シェルシも12音技法と並行してスクリャービンの弟子から作曲法を学び、微分音オルガンを使い始めるまでのピアノの即興に基づいた作品群に至った。しかし、ヨーロッパ戦後前衛の音楽観が共有されるようになると、スクリャービンの音楽は過去のものになったかのように見えた。ラフマニノフの場合はさらに悲惨で、非専門家による一過性の人気だと切り捨てられた。この時代は、ふたりの音楽を共に得意とするホロヴィッツのようなヴィルトゥオーゾが一世を風靡した時代でもあるが、むしろ彼らの音楽がアクチュアリティを失い、差異が透明化された結果と見做せる。新ロマン主義の時代のラフマニノフ評価は、前衛の時代の批判をそのまま裏返した称賛に過ぎず、評価の枠組は変わらなかった。
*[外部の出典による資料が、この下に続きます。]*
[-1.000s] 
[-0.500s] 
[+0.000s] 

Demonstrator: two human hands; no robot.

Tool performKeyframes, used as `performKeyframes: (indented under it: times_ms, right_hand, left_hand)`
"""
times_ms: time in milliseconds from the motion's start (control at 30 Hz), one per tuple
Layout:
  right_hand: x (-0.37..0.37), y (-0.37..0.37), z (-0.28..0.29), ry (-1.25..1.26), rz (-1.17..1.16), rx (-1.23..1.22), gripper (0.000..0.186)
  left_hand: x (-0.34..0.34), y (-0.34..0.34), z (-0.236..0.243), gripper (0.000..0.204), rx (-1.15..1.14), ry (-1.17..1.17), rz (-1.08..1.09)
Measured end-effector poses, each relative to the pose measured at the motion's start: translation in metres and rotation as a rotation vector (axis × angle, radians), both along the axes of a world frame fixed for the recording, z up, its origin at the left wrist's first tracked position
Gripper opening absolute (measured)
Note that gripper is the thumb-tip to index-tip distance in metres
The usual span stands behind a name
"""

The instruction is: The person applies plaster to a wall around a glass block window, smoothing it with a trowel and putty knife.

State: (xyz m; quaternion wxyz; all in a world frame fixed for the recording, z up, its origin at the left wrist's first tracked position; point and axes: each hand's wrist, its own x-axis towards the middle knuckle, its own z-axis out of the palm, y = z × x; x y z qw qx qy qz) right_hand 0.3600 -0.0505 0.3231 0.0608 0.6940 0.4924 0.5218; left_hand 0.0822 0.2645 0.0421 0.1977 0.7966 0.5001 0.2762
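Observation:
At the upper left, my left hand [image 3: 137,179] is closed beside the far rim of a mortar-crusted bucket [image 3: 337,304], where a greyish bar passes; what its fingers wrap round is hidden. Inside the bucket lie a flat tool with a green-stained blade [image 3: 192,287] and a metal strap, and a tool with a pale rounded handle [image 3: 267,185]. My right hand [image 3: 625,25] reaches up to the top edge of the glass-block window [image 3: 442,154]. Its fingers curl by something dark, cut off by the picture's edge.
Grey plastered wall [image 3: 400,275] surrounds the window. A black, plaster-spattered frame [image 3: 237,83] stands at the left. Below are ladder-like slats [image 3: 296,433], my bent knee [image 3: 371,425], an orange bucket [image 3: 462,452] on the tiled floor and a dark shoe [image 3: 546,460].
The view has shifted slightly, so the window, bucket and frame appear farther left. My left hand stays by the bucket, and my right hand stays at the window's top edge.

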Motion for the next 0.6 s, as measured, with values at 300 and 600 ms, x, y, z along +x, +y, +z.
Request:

近年のニコライ・メトネル(1880-1951) やサムイル・フェインベルク(1890-1962) のような超絶技巧指向のロシアの作曲家=ピアニストへの注目も、同様の歴史的切断を経た神話化以上のものではない。
他方、21世紀に入ってからのラフマニノフ評価は、ピアニストとしての本質を踏まえた対位法の作曲家としての評価であり、普遍的な歴史化のプロセスと見做せる。新ロマン主義的な文脈でのスクリャービンへの注目は限定的だったが、即興音楽における「無調」表現の現実的処方箋として、広義のスクリャービン流「無調」は広がっていった。スクリャービン自身は作曲技法の論理性を強調して即興を否定していたが、サバネーエフが記録した作曲プロセスはむしろ即興的断片の再構成に近い。彼の音楽の本質は正しく継承されて、その影響は今日においてもまだ過去のものにはなっていない。